On November 23, 2016, two juvenile arsonists started a wildfire near the Chimney Tops summit. By November 28th the fire grew to 500 acres. After several months of exceptional drought conditions, and winds gusts reaching more than 80 mph that afternoon, the fire literally exploded. Over the next several hours, it burned almost 18,000 acres, including 11,410 acres within GSMNP. From Chimney Tops the fire raced north, passing around the edges of downtown Gatlinburg and reaching the outskirts of Pigeon Forge. Before it was brought under control the fire killed 14 people, injured more than 176 people, and damaged or destroyed at least 2460 structures at a cost of more than $500 million.

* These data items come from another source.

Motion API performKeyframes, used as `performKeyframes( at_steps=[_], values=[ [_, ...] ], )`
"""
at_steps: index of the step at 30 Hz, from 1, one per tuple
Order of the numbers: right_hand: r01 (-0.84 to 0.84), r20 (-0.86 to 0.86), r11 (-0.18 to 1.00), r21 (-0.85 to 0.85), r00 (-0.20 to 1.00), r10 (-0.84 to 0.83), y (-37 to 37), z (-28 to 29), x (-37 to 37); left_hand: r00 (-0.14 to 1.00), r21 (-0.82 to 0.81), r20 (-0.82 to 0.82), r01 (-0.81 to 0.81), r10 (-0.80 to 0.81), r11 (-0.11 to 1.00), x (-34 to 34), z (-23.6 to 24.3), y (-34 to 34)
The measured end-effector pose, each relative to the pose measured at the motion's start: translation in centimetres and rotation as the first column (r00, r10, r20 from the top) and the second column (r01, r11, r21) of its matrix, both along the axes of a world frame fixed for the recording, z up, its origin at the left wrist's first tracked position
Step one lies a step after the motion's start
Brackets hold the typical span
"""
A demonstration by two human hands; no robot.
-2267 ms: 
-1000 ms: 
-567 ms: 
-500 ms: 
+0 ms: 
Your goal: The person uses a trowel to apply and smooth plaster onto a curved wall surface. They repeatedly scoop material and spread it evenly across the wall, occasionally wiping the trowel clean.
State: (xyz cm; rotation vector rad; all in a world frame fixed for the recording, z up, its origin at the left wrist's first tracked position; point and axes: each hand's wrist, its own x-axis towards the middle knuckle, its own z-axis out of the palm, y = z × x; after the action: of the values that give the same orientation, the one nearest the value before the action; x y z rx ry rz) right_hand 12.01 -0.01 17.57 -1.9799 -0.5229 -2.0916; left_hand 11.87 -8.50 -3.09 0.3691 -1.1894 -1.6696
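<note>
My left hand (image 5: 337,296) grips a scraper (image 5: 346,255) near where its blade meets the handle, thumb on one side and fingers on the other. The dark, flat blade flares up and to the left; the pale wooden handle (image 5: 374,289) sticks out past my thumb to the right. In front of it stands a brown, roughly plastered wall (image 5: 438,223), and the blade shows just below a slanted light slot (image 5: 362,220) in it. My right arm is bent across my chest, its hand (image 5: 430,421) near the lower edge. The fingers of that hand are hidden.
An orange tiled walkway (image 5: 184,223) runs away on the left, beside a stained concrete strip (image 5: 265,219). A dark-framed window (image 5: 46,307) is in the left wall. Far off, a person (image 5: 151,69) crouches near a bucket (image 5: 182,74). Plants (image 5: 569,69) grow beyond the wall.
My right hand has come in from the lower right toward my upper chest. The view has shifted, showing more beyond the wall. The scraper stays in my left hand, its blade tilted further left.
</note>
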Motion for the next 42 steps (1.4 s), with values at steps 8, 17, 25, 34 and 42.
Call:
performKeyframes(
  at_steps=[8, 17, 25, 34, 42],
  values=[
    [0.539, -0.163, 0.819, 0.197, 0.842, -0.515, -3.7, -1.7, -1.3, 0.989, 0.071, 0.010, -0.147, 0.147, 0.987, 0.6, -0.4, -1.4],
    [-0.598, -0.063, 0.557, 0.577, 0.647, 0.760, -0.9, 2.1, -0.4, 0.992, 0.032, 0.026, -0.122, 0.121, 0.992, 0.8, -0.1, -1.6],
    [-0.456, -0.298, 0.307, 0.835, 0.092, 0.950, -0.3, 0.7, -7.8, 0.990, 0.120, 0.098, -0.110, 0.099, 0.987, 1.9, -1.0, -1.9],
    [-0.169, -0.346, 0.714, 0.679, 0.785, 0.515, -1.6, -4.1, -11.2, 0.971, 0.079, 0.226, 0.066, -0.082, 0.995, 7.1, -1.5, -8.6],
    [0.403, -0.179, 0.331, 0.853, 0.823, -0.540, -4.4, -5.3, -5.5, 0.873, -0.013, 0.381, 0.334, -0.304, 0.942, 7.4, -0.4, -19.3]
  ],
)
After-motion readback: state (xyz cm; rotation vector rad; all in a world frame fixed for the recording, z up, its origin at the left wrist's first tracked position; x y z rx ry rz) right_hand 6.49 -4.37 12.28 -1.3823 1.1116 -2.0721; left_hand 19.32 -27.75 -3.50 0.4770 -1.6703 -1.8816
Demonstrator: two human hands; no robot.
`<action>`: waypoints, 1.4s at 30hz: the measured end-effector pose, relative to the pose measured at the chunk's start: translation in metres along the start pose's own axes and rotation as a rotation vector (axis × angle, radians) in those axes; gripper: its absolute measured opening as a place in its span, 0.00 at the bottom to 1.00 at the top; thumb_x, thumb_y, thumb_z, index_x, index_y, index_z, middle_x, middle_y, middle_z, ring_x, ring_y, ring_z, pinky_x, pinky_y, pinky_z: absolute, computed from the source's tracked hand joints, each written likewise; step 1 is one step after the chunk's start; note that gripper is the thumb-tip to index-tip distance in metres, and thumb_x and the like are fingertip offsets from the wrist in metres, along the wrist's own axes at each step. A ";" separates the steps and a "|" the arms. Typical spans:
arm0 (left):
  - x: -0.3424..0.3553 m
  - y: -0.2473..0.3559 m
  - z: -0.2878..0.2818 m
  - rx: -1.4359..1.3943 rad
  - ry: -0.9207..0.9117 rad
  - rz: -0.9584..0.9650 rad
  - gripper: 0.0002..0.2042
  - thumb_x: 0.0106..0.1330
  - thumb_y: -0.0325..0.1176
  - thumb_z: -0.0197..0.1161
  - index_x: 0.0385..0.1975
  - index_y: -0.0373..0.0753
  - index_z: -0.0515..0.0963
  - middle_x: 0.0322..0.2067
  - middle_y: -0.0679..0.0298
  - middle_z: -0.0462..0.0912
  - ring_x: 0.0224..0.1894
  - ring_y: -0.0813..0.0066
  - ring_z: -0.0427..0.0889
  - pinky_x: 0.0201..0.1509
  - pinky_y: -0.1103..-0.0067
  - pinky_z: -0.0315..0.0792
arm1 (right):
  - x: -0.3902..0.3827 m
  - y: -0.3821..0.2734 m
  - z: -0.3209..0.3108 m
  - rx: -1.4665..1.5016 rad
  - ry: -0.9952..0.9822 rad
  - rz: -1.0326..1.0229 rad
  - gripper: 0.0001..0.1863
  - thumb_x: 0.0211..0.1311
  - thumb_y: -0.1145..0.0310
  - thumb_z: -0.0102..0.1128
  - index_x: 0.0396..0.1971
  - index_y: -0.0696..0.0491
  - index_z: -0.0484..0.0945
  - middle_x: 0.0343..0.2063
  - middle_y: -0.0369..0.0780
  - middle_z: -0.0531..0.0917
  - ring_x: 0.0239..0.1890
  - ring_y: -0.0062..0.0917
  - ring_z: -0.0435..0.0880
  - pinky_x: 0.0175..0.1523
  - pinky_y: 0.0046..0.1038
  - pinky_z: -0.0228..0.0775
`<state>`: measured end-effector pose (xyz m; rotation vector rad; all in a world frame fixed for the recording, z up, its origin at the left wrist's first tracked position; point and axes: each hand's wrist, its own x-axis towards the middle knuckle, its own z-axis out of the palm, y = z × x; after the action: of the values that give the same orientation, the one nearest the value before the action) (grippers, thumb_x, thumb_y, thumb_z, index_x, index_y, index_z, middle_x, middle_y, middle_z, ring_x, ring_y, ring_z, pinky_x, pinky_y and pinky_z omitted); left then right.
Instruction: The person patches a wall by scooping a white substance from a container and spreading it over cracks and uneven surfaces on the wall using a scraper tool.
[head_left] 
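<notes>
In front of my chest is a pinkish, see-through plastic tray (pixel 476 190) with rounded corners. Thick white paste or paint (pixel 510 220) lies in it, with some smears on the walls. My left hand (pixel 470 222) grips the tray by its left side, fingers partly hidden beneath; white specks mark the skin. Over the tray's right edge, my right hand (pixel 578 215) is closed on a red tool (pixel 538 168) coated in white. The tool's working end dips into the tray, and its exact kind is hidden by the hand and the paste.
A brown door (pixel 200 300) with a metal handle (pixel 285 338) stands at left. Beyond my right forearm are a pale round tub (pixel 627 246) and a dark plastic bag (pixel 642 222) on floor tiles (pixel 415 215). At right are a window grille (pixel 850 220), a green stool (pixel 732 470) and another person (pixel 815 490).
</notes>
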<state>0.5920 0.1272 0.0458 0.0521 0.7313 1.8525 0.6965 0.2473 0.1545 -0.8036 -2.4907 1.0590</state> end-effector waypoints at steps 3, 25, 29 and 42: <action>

The trailhead for Chimney Tops is located roughly 6.9 miles south of the Sugarlands Visitor Center (between the lower tunnel and "the loop" on Newfound Gap Road). The Chimney Tops Trail is one of the most popular hikes along Newfound Gap Road. The trail owes much of its popularity to its relatively short length, and its outstanding panoramic views from the pinnacles. Its length, less than 2 miles, however, makes for a very steep hike - so much so that many hikers don't even reach the top. The first half of the trail is relatively tame. However, to reach the summit hikers have to climb more than 960 feet over the course of the last mile! This is similar to the rate of elevation gain you'll find on some of the 14,000-foot peaks in Colorado.
The first section of trail more or less follows the cascading waters of Road Prong Creek, and crosses several footbridges along the 0.9-mile route to Beech Flats. The trail junction at Beech Flats marks the approximate half-way point for this hike. From here the Road Prong Trail branches off to the left towards the Appalachian Trail at Indian Gap, roughly 2.4 miles away. The Road Prong Trail, which continues to follow the stream of the same name, is one of the oldest trails in the Smokies. In the 18th and 19th centuries this ancient path was commonly known as the Indian Gap Trail. The Cherokee name for Chimney Tops is Duniskwalgunyi, or "forked antler", which refers to its resemblance to the antlers of a deer.